Live is having a moment. A key player in the shift to mobile live streaming, the Twitter-owned service Periscope this weekend celebrated its first year online. The company also revealed a few metrics indicating how quickly it had grown in the time since its March 2015 debut, noting that its users had created more than 200 million broadcasts on its network. In addition, it said that more than 110 years of live video are watched daily on its mobile applications for iOS and Android.
Those numbers sound impressive, but it’s still worth comparing them to the rest of the video market. Periscope users haven’t yet crossed the 1 million mark in terms of hours of videos viewed per day in its apps. Meanwhile, industry leader YouTube says that today, its users watch “hundreds of millions of hours” of YouTube daily, and generate “billions of views.”
(Of course, Periscope’s metrics don’t include users who re-watch streams, or those who watch via the web, so this is not a direct comparison.)
That said, with rumors of a dedicated, live-streaming app being built at YouTube, Periscope’s dominance in this space is far from guaranteed.
Or more simply put: Periscope is not without its challenges. Though it won the early battle against rival and early leader Meerkat (which has since pivoted), Facebook has since entered the market in full force. The social network this year rolled out its own live-streaming feature to all U.S. iPhone users, then last month brought the feature to Android. Given Facebook’s scale (1.5 billion monthly active users), and the fact that it had been pushing live streams through its notifications, it could easily give Periscope a run for its money.
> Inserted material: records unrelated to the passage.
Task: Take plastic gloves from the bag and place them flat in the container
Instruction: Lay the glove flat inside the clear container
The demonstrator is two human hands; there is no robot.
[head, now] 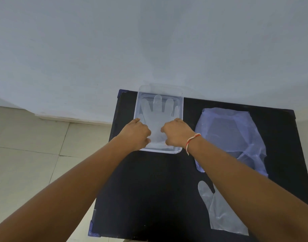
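Clear container [180, 109] at far edge of black table [149, 189]. Plastic glove [157, 116] lies flat inside, fingers pointing away. Left hand [135, 133] and right hand [177, 134] curled over glove cuff; actual grip cannot be confirmed. Bag [230, 137] right of container. Second glove [219, 212] on table, nearer person.

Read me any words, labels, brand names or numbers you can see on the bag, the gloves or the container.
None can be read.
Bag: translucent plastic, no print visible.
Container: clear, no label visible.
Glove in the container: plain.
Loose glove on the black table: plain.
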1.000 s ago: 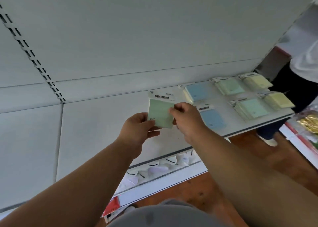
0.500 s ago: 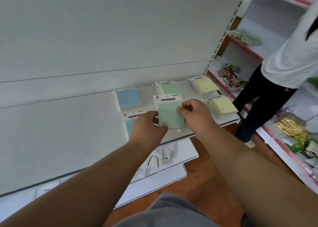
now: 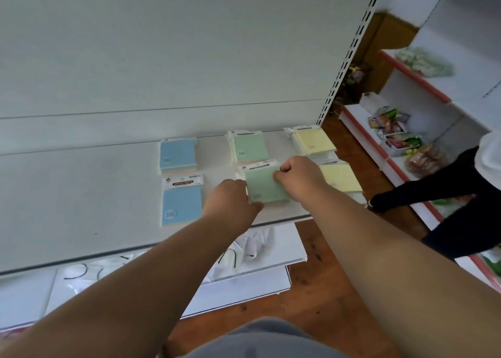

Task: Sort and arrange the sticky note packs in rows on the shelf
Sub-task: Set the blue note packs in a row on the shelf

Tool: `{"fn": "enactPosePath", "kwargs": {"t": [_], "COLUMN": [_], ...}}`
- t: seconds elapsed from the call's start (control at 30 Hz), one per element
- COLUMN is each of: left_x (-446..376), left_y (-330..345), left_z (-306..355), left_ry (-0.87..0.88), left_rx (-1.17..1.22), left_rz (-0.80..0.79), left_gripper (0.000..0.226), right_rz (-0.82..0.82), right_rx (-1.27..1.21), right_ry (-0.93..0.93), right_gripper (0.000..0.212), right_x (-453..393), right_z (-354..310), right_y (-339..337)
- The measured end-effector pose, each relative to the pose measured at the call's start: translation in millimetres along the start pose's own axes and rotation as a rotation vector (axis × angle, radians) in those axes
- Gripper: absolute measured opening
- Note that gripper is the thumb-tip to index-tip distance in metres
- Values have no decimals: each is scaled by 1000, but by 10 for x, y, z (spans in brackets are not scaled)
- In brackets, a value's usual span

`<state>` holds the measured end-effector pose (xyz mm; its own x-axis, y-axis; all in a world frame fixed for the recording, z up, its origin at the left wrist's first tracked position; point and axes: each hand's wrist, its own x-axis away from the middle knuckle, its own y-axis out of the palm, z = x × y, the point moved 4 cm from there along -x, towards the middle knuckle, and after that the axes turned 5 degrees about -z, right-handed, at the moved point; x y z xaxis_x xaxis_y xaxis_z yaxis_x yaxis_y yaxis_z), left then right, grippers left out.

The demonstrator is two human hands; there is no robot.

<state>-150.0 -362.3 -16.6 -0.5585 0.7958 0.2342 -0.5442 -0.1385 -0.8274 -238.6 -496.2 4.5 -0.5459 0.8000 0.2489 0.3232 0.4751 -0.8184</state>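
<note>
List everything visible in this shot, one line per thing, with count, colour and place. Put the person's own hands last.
blue sticky note packs: two stacks, blue, left column of the shelf, back and front.
green sticky note packs: two stacks, green, middle column; the front one is held.
yellow sticky note packs: two stacks, yellow, right column.
shelf: one, white, under the packs.
snack packets: several, mixed colours, on the red-edged shelving at right.
other person: one, dark trousers, right edge.
left hand: grips the front green pack's left edge.
right hand: pinches its right edge.
</note>
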Motion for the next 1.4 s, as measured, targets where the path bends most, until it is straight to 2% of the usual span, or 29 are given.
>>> {"fn": "enactPosePath", "kwargs": {"t": [0.2,0.37,0.5,0.67,0.83,1.0,1.07,1.1,1.17,1.23,1.27,1.33,1.37,1.4], "left_x": [11,97,188,287,259,34,-76,-137,-319,-322,-412,-474,-510,-563], "left_y": [23,-97,-307,-564,-798,-869,-899,-930,-923,-952,-930,-964,-932,-917], "left_z": [32,-74,-389,-962,-1506,-1856,-1856,-1840,-1858,-1787,-1774,-1691,-1671,-1653], "left_ry": [4,-14,-30,-61,-140,-246,-261,-265,-361,-296,-246,-285,-309,-348], "left_rx": [-34,30,102,182,358,694,781,780,838,496,423,372,511,754], "left_rz": [-31,50,111,136,157,114,86,73,75,70,57,8,-44,-51], "left_gripper": [36,49,49,39,35,36,13,10,23,39,41,37,34,31], "right_rz": [84,214,160,105,28,-3,-26,-35,-73,-107,-116,-127,-132,-143], "right_rx": [74,90,-18,-86,-188,-181,-137,-114,-109,-158,-186,-249,-297,-349], "right_ry": [-14,-206,-316,-326,-211,-98,-59,-40,-2,34,59,115,144,163], "right_gripper": [25,13,10,9,6,32,13,7,14,25,27,26,27,30], "right_x": [-5,172,288,366,277,109,-15,-74,-210,-337,-398,-493,-535,-583], "right_z": [51,-163,-505,-1011,-1344,-1447,-1464,-1490,-1527,-1555,-1556,-1536,-1521,-1495], "right_y": [20,73,257,602,961,1180,1191,1189,1228,1273,1291,1305,1305,1314]}}
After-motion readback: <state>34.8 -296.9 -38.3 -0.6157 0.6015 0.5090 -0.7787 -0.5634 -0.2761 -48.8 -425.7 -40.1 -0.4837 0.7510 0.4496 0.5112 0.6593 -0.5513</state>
But there are some indications that not everyone likes Facebook’s feature — the company said it would offer a setting that lets users disable notifications for live video.
That’s not to say that Periscope isn’t growing — the company said last August that its users were watching 40 years of video per day, and its user base had grown to 10 million. But the fact that it’s still today obfuscating its numbers as “years of video” watched per day instead of giving a solid figure in terms of hours watched daily indicates that Periscope is also trying to fluff its numbers a bit. Nor did the company announce an update in terms of its user base figures in the recent post, we should also note.